Malian football club Djoliba hope to end a 45-year pursuit of Pan-African glory by winning the CAF Confederation Cup this month. They host Congolese outfit AC Leopards in Bamako Sunday with the second leg of the final seven days later in Dolisie with a $660,000 first prize up for grabs in the second-tier competition.
The sides know each other well having clashed twice in the group phase with Leopards forcing a 1-1 draw in Mali and winning 3-0 in Congo to finish Group B runners-up behind Djoliba.
Alou Bagayoko cancelled the early lead Rudy Guelord Bhebey-Ndey gave Leopards in Bamako and goals from Bienvenu Kombo, Herman Lakolo and Rochel Kivouri earned maximum points for the central Africans second time round.
Those results suggest Leopards are favourites to become the first Congolese winners of the nine-year competition that replaced the African Cup Winners Cup and CAF Cup competitions.
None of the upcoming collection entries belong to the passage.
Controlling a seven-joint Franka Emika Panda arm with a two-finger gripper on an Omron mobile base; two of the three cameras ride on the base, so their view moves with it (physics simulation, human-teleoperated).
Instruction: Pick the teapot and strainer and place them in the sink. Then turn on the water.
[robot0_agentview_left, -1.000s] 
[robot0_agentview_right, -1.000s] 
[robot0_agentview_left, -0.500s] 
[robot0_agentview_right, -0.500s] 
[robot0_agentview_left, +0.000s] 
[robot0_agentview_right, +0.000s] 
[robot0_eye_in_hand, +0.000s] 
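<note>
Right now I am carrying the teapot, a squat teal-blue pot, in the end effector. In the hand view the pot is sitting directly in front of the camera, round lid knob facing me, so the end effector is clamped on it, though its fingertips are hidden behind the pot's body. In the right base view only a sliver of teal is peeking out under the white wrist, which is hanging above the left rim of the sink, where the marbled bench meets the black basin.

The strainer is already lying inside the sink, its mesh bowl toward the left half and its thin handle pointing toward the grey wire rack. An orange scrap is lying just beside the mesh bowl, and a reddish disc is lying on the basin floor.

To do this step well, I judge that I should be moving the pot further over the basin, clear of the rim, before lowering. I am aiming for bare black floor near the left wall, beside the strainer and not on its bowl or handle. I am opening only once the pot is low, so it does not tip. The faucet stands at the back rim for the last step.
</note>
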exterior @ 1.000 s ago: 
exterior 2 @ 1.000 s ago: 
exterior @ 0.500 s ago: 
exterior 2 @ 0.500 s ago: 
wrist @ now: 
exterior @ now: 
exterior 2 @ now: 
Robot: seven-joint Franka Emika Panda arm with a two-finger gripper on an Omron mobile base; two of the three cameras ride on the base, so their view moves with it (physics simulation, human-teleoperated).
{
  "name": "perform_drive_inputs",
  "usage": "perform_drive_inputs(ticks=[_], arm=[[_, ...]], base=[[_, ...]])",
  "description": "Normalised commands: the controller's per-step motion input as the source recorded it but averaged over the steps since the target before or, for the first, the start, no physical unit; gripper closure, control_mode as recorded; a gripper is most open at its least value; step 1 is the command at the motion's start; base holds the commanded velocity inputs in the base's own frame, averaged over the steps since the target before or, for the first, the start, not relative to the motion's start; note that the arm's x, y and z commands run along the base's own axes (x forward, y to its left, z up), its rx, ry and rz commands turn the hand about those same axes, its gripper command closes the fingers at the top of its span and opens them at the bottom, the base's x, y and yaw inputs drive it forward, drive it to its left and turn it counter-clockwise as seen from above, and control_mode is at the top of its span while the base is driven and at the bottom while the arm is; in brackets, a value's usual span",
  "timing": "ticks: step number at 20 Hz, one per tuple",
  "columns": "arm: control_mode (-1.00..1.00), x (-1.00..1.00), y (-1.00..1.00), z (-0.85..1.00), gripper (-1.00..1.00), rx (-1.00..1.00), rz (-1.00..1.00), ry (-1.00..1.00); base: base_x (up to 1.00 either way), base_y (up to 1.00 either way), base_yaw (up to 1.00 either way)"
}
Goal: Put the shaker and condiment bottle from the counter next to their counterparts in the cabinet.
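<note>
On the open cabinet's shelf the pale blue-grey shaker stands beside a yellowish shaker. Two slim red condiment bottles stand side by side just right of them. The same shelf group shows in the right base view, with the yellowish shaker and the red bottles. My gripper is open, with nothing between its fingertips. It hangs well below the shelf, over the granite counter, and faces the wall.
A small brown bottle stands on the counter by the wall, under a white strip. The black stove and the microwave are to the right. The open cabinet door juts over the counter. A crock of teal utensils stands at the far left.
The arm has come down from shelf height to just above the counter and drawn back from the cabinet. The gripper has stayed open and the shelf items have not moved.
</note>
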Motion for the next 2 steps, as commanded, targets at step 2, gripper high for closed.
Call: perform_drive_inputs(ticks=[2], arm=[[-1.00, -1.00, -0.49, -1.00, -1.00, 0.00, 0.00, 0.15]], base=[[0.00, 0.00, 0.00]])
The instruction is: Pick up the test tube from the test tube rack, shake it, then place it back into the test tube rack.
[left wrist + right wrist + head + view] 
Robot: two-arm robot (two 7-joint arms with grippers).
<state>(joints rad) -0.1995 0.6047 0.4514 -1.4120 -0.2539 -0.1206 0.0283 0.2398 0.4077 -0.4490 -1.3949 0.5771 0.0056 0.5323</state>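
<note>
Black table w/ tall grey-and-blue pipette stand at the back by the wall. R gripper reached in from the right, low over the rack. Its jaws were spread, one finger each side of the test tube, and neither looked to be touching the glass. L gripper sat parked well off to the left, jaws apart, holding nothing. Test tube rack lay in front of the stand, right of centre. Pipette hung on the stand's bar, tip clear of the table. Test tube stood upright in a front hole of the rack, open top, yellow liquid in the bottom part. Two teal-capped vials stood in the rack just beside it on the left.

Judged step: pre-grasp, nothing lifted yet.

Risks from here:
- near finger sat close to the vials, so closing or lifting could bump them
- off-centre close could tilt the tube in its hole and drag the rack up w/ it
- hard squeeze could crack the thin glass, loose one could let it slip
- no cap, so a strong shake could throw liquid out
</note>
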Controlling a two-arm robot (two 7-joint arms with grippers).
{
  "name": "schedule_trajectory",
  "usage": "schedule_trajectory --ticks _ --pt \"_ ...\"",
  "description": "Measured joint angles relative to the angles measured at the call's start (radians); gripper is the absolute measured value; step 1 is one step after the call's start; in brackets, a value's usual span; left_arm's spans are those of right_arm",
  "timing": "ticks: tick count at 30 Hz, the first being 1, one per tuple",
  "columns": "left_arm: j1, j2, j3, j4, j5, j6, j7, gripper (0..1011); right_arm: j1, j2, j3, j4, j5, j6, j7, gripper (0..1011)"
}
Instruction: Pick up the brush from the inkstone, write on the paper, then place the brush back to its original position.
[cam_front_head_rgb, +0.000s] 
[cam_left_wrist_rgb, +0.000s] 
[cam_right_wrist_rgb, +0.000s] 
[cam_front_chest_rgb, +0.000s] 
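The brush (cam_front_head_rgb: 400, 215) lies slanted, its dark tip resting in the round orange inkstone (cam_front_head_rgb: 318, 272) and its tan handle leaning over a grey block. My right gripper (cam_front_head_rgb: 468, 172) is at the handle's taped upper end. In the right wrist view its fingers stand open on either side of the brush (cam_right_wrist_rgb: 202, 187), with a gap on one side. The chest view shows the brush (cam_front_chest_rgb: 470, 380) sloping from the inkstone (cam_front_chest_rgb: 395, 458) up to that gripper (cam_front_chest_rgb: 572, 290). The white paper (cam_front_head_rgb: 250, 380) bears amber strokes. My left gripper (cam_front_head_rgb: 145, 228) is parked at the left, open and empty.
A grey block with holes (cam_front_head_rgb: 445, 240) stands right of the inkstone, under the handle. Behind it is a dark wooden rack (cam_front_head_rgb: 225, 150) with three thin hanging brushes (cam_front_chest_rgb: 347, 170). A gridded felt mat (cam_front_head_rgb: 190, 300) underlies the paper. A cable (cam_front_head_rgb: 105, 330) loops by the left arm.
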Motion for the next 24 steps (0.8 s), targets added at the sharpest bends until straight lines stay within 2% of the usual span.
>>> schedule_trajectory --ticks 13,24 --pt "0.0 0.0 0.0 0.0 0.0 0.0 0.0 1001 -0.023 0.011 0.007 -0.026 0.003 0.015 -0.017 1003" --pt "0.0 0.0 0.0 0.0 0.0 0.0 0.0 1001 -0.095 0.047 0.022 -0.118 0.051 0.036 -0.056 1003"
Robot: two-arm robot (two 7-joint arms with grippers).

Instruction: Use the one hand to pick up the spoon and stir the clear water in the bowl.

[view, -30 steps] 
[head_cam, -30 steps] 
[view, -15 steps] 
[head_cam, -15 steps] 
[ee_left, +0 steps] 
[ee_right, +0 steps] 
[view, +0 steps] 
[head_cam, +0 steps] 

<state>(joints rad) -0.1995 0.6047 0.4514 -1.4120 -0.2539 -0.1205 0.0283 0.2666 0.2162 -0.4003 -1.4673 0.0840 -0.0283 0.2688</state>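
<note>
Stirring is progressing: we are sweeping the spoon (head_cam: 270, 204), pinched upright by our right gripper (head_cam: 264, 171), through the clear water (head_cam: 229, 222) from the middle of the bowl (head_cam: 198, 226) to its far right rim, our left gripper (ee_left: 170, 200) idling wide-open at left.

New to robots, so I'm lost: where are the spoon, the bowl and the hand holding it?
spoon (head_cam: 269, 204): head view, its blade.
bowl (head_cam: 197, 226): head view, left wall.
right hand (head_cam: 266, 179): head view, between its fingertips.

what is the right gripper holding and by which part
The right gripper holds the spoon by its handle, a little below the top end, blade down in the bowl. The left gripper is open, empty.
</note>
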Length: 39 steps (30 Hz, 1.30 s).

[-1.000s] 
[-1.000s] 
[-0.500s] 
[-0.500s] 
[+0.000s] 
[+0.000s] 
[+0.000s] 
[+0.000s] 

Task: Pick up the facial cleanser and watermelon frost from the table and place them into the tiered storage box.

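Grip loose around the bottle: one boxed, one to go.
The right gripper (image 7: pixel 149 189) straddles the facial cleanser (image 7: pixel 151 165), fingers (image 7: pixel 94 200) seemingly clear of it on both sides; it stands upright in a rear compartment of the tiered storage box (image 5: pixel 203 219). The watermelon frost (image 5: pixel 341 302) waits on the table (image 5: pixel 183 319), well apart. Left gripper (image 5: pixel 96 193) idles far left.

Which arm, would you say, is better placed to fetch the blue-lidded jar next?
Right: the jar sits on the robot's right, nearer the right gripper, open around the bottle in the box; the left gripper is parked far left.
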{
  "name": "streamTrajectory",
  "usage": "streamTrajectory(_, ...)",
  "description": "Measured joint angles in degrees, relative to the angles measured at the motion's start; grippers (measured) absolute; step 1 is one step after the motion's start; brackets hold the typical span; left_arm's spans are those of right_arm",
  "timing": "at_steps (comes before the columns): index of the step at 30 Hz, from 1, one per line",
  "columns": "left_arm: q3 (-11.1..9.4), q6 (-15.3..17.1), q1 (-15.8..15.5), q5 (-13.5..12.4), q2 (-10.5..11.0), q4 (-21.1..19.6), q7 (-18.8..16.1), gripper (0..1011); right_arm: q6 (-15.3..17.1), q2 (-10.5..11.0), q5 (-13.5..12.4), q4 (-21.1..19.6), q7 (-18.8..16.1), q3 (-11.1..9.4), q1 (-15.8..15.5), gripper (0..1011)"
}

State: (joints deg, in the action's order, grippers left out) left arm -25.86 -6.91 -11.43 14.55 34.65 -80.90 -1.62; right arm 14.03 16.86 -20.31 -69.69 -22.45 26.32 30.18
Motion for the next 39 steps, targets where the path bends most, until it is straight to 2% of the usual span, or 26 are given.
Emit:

But Malians believe Djoliba have waited long enough to lift a CAF trophy and expect them to establish a winning lead in the capital of the landlocked, largely desert west African nation.
Djoliba made their Pan-African debut in 1967, defeating Guinean club Conakry II before losing to Asante Kotoko of Ghana in a semi-final of the Champions Cup -- forerunner to the CAF Champions League. That is the closest the Malians came to gripping a trophy until this year when they dropped down to the Confederation Cup after losing narrowly to Nigerian side Sunshine Stars in a Champions League final-round qualifier.
They pipped 2011 Confederation Cup runners-up Club Africain from Tunisia in a play-off and topped a group with Leopards second, Wydad Casablanca of Morocco third and another Malian team, Stade Malien, bottom of the table.
Tradition is against Djoliba as no Champions League 'drop out' has won a final against opponents who came through the qualifying rounds of the Confederation Cup. Leopards can also draw comfort from the fact that the last two winners of the competition -- Moroccan clubs FUS Rabat and Moghreb Fes -- fought their way to glory from the preliminary round of the secondary competition.
The Congolese have followed a similar path, eliminating Tempete Mocaf of the Central African Republic, twice title holders CS Sfaxien of Tunisia, Heartland of Nigeria and Moghreb to reach the mini-league phase.
Both finalists knocked out Sudanese sides in the penultimate stage, Djoliba overcoming Al Hilal after a penalty shootout while Leopards held Al Merreikh in Omdurman after taking a narrow first leg advantage.
Djoliba hope Bagayoko, Idrissa Traore and Janvier Abouta can break a Leoaprds defence in which goalkeeper Lutunu Doule from the Democratic Republic of Congo has been consistently outstanding.
Cesaire Gandze poses a threat to the Malian defence and scored a cheeky semi-final opener against Merreikh, poking the ball into the net as veteran Egypt goalkeeper Essam Al Hadary was caught napping while bouncing the ball.